Si je considère ton grand conseil, Trinité éternelle, je vois que dans ta lumière tu as vu la dignité et la noblesse de la génération humaine, alors comme l’amour t’avait contrainte à tirer l’homme de toi, ainsi ce même amour t’a contrainte à le racheter alors qu’il était perdu. Tu as bien démontré que tu as aimé l’homme avant qu’il soit quand tu as voulu le tirer de toi par seul amour, (…) Et que pouvais-tu lui donner plus que de te donner toi-même? D’où vraiment tu peux lui dire: « Que t’ai-je pu ou dû faire que je ne l’aie fait?» (…)
Quelle façon as-tu trouvée, Trinité éternelle, pour que s’accomplisse ta vérité, et que tu fasses miséricorde à l’homme et que soit satisfait à ta justice? Quel remède as-tu donné?

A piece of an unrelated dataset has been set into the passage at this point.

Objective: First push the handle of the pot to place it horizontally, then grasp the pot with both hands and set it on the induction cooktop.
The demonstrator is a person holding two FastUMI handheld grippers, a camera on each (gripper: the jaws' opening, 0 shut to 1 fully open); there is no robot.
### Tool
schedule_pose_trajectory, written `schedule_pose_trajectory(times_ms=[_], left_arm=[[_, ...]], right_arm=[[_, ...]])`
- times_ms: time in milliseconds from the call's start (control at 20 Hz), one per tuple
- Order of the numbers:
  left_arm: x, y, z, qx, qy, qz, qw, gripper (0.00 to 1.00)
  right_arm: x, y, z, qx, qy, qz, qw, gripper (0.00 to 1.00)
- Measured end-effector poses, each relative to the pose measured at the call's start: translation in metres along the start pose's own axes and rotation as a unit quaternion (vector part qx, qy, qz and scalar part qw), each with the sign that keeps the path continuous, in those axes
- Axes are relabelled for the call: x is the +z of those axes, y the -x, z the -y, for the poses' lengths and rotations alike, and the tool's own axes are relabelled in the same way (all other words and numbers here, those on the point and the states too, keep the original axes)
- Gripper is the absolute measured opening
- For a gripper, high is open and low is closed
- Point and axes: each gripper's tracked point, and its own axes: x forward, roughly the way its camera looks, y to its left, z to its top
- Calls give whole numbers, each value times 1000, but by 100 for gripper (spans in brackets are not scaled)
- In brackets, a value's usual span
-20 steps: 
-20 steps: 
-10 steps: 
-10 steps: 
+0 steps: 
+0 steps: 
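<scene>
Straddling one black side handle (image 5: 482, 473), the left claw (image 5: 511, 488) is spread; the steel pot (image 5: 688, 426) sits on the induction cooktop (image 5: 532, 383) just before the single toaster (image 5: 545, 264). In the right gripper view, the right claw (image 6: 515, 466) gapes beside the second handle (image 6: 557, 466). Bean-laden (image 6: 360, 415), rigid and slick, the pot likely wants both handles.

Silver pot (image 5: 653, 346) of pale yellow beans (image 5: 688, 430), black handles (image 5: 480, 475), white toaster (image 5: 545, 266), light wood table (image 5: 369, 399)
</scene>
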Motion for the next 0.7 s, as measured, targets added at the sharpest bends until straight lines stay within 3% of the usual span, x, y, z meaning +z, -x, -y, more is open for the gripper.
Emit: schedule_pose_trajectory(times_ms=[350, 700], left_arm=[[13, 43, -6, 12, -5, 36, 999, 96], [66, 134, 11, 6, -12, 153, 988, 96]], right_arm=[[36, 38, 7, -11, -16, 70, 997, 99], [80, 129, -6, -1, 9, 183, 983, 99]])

Ô voici ton remède: tu as disposé de nous donner le Verbe, ton Fils unique, et qu’il prenne la masse de notre chair qui t’avait offensé, (…)

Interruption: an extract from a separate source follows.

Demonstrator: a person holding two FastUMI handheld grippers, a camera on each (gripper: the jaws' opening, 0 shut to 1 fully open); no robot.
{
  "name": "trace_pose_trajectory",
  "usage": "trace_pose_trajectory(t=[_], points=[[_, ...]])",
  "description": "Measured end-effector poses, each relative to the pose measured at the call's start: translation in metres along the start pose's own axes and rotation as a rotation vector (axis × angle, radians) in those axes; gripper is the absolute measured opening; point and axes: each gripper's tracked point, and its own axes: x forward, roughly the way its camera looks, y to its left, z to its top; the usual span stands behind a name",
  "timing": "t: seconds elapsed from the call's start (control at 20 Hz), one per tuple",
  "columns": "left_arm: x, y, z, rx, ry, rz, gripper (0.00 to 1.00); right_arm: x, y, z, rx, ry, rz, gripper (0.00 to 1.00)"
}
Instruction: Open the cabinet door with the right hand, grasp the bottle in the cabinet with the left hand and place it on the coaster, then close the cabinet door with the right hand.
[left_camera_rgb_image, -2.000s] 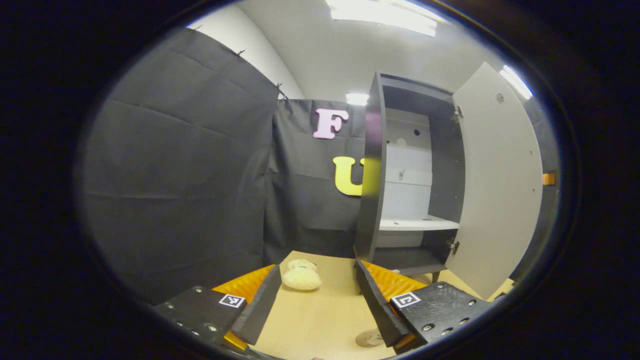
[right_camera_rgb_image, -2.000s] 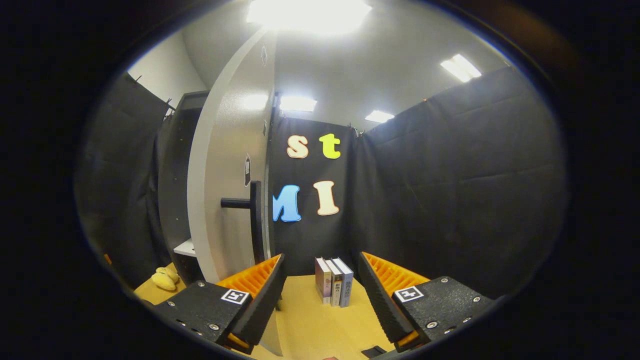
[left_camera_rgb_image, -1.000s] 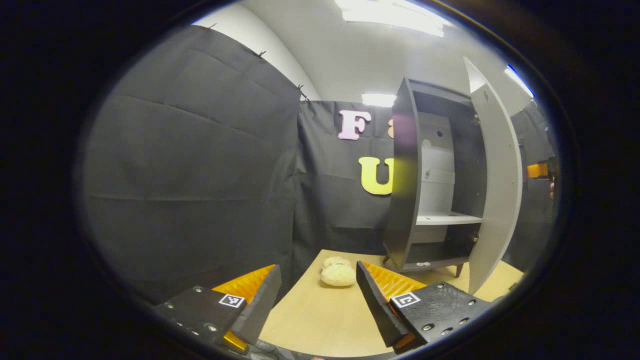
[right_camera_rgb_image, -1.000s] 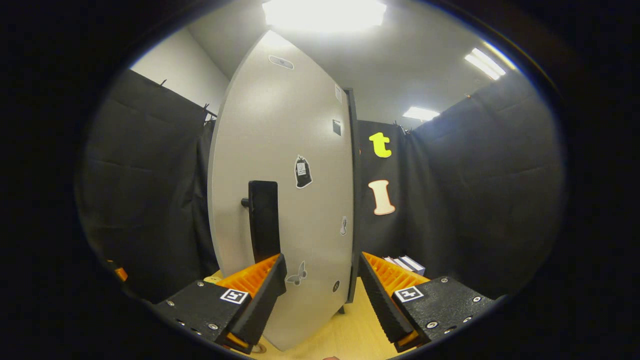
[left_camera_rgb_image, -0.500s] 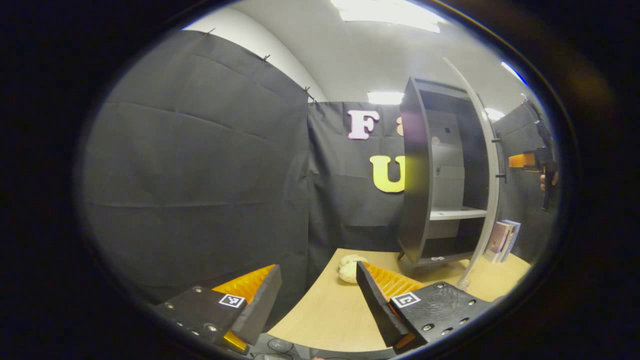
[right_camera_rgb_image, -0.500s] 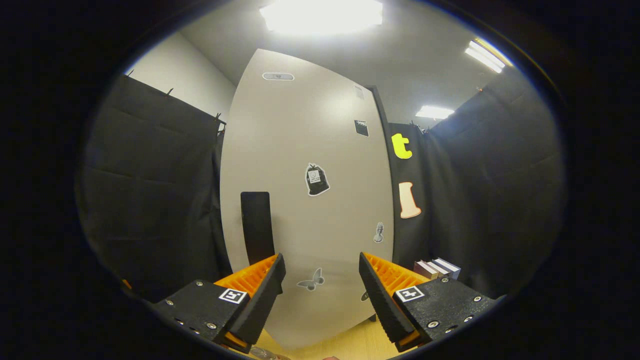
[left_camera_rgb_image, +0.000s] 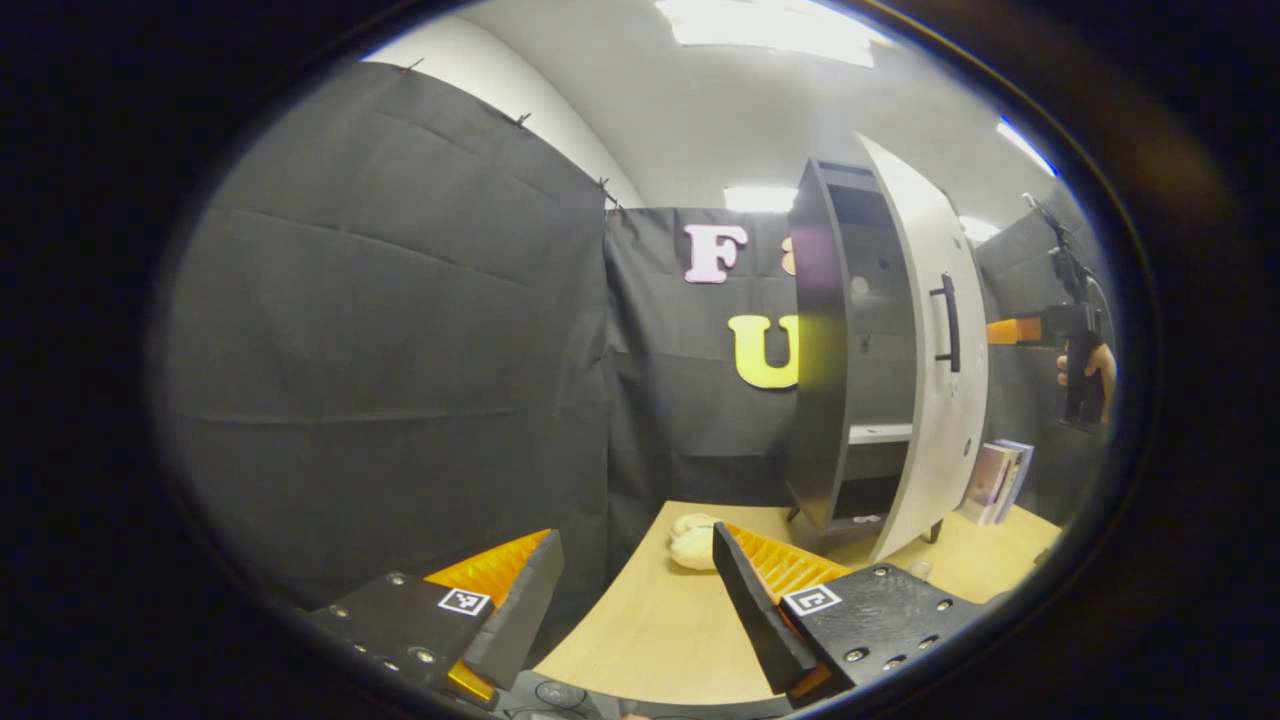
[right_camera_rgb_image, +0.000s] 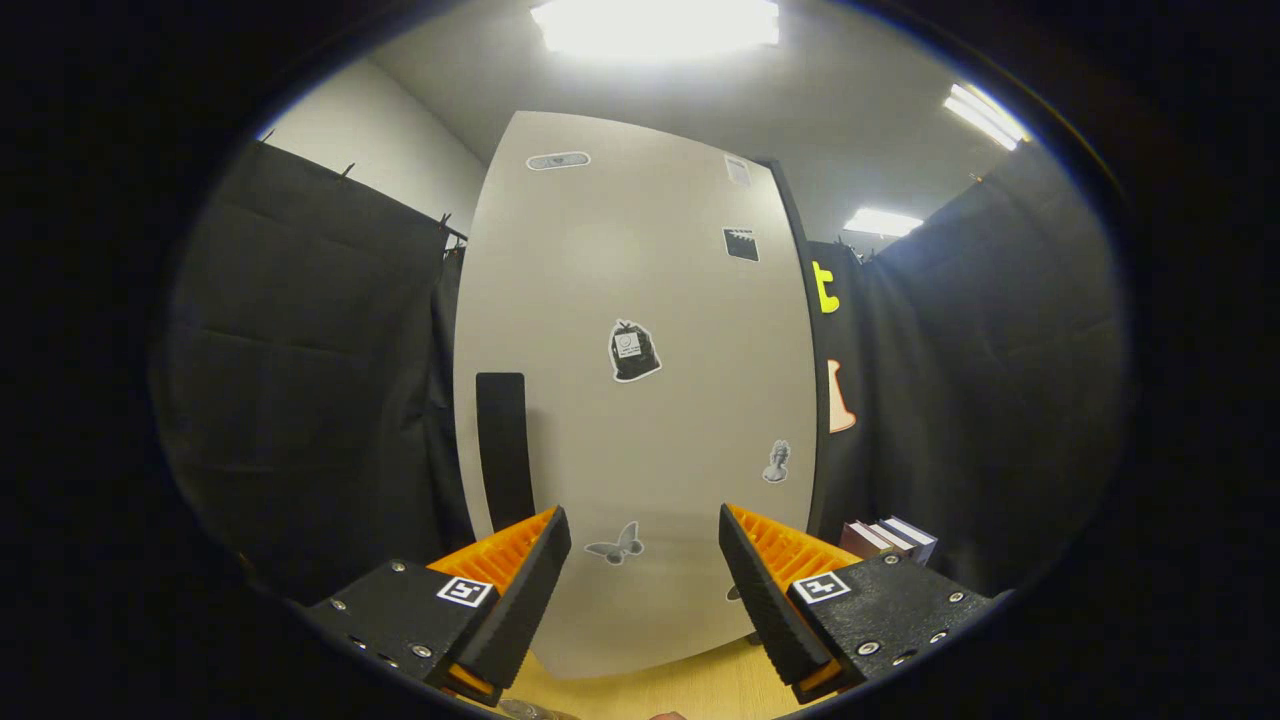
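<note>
Cabinet door (right_camera_rgb_image: 640, 400), one, nearly closed, faces the spread, empty right tool (right_camera_rgb_image: 645, 580). Left tool (left_camera_rgb_image: 635, 610), also spread and empty, hovers over the wooden counter (left_camera_rgb_image: 650, 630). One plush toy (left_camera_rgb_image: 692, 540) and three books (left_camera_rgb_image: 995, 480) sit beside the cabinet (left_camera_rgb_image: 830, 350).

The cabinet door (right_camera_rgb_image: 640, 400) is pale grey with a black handle (right_camera_rgb_image: 503, 450) and small black-and-grey stickers (right_camera_rgb_image: 632, 351) — one a butterfly (right_camera_rgb_image: 614, 548) — while the cabinet (left_camera_rgb_image: 820, 350) has a dark charcoal body, the table (left_camera_rgb_image: 660, 630) is light tan wood, and the plush toy (left_camera_rgb_image: 693, 541) is cream.
</note>
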Motion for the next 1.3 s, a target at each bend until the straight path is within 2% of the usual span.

Ô Marie, je vois ce Verbe à toi donné, être en toi et néanmoins n’être pas séparé du Père, de même que la parole que l’homme a dans l’esprit qui, bien qu’elle soit proférée au-dehors et communiquée à d’autres, ne sépare pourtant pas, et n’est pas séparée du coeur. En ces choses se montre la dignité de l’homme pour lequel Dieu a opéré tout et de si grandes choses.
En toi encore, Ô Marie, se montrent aujourd’hui la force et la liberté de l’homme, parce que, après la décision d’un tel et si grand conseil, t’est envoyé l’ange pour t’annoncer le mystère du conseil divine et chercher ta volonté. Et le Fils de Dieu ne descendit pas dans ton ventre avant que tu y consentis avec ta volonté. Il attendait à la porte de ta volonté que tu lui ouvres, et jamais il ne serait entré si tu ne lui avais ouvert en disant: «Voici la servante du Seigneur, qu’il me soit fait selon ta parole.»

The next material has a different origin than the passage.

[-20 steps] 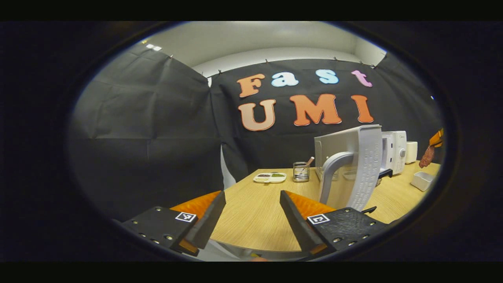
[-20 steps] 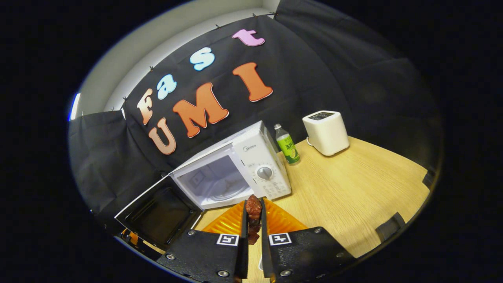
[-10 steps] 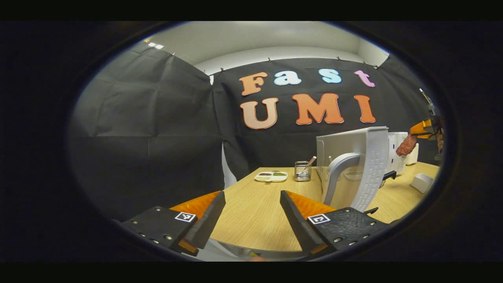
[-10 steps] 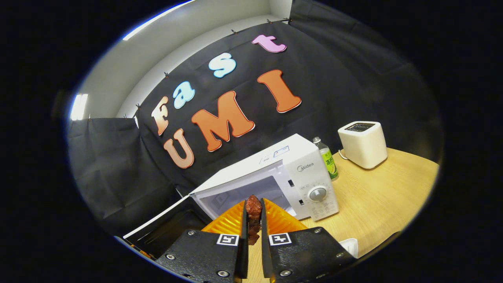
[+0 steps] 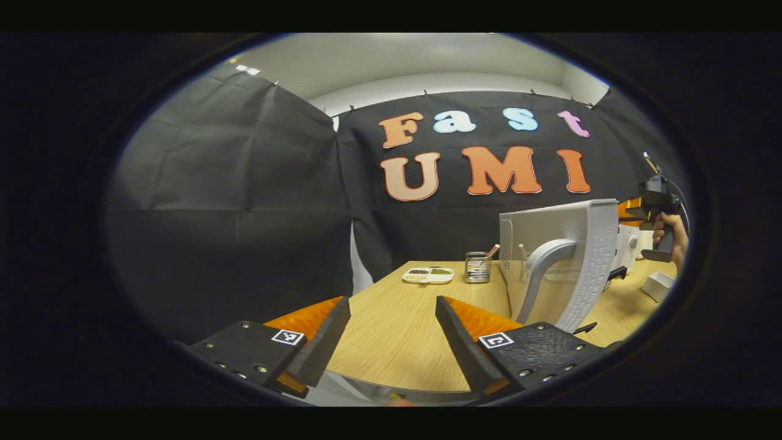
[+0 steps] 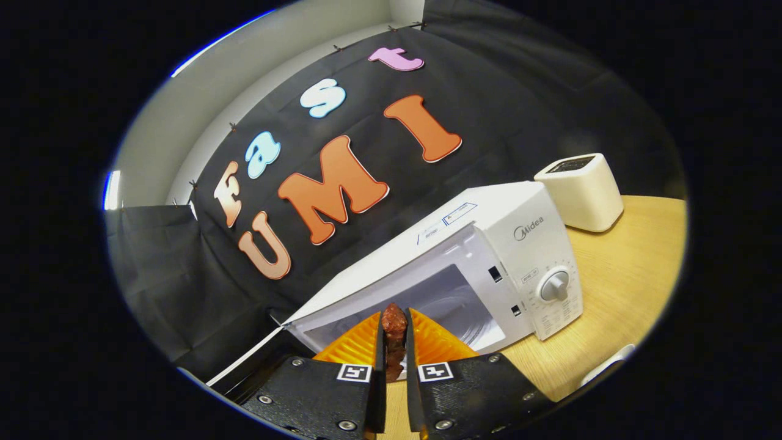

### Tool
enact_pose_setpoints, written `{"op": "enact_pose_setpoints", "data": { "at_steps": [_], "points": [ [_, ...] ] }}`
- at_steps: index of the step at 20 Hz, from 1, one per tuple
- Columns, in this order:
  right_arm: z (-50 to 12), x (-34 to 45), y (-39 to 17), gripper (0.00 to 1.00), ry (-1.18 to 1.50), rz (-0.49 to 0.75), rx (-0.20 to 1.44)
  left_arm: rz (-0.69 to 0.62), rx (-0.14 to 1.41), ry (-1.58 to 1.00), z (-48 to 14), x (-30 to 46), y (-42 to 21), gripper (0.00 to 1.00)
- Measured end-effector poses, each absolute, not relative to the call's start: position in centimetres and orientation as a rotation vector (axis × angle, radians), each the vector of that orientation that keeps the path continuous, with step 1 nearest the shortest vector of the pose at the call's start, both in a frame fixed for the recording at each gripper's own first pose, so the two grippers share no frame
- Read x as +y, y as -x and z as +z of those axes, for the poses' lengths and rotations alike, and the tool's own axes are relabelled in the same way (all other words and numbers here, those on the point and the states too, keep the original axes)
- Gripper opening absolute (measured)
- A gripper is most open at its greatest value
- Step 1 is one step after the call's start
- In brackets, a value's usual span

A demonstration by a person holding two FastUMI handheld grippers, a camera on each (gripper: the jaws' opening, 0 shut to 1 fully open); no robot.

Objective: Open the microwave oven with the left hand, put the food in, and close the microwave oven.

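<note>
Your right gripper (image 6: 394, 360) is clamped on the piece of meat (image 6: 394, 333), just before the open microwave (image 6: 489, 256) cavity. Your left gripper (image 5: 391, 333) is spread wide, empty, near the door (image 5: 574, 256). Risk: meat clipping the cavity's lower edge and dropping onto the counter (image 6: 623, 269).

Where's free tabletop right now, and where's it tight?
Free: the wide wooden strip ahead of the left hand-held gripper, between it and the small dish; also the table right of the microwave, before the toaster. Tight: around the open microwave door, with the utensil holder close beside it.
</note>
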State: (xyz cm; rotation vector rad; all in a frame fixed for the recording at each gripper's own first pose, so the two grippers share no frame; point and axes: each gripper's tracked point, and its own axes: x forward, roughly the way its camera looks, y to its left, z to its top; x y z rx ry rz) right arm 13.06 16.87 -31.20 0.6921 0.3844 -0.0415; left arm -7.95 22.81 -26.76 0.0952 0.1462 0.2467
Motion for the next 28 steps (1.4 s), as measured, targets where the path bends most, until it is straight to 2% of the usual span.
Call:
{"op": "enact_pose_setpoints", "data": {
  "at_steps": [13, 19, 28],
  "points": [
    [-39.1, 19.3, -19.1, 0.13, -0.770, -0.268, 0.357, 0.311, 0.187, -0.080, -28.4, 25.4, 9.1, 0.88],
    [-42.5, 19.9, -21.3, 0.14, -0.810, -0.333, 0.365, 0.336, 0.196, -0.086, -28.5, 26.1, 10.3, 0.87],
    [-43.7, 20.4, -23.5, 0.14, -0.727, -0.383, 0.304, 0.365, 0.204, -0.106, -28.2, 26.5, 12.1, 0.88]
  ]
}}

Ô Marie, mon très doux amour, en toi est écrit le Verbe dont nous avons la doctrine de vie, tu es la tablette qui nous tend cette doctrine. Je vois que ce Verbe, aussitôt qu’il est écrit en toi n’est pas sans la croix du saint désir, mais aussitôt qu’il fut conçu en toi, lui fut greffé et annexé le désir de mourir pour le salut de l’homme, pour lequel il s’est incarné, ainsi ce lui fut une grande croix à porter si longtemps ce désir qu’il aurait voulu aussitôt accomplir.(…)
Je te prie encore pour ceux que tu as mis dans mon désir avec un amour singulier afin que tu brûles leurs coeurs qui soient des charbons non éteints mais ardents et brûlants de ta charité et de celle du pro- chain, si bien qu’au temps du besoin qu’ils aient leurs nacelles bien fournies pour eux et pour autrui.(…)
Mais aujourd’hui je demande hardiment, parce que c’est un jour de grâces, et je sais que toi, Marie, tu ne refuses rien. Ô Marie, ta terre aujourd’hui a germé pour nous le Sauveur.
Ô Marie, sois bénie, toi entre toutes les femmes pour les siècles des siècles. Car aujourd’hui tu nous as donné de ta farine. Aujourd’hui la déité est réunie et pétrie avec notre humanité si fortement que jamais cette union ne peut être séparée ni par la mort, ni par notre ingratitude; mais toujours fut unie la déité, même avec le corps dans le sépulcre et avec l’âme dans le limbe, et l’âme avec le corps en Christ. De telle façon fut contractée et unie cette parenté que, de même qu’elle ne fut jamais séparée, jamais elle sera défaite in perpetuo.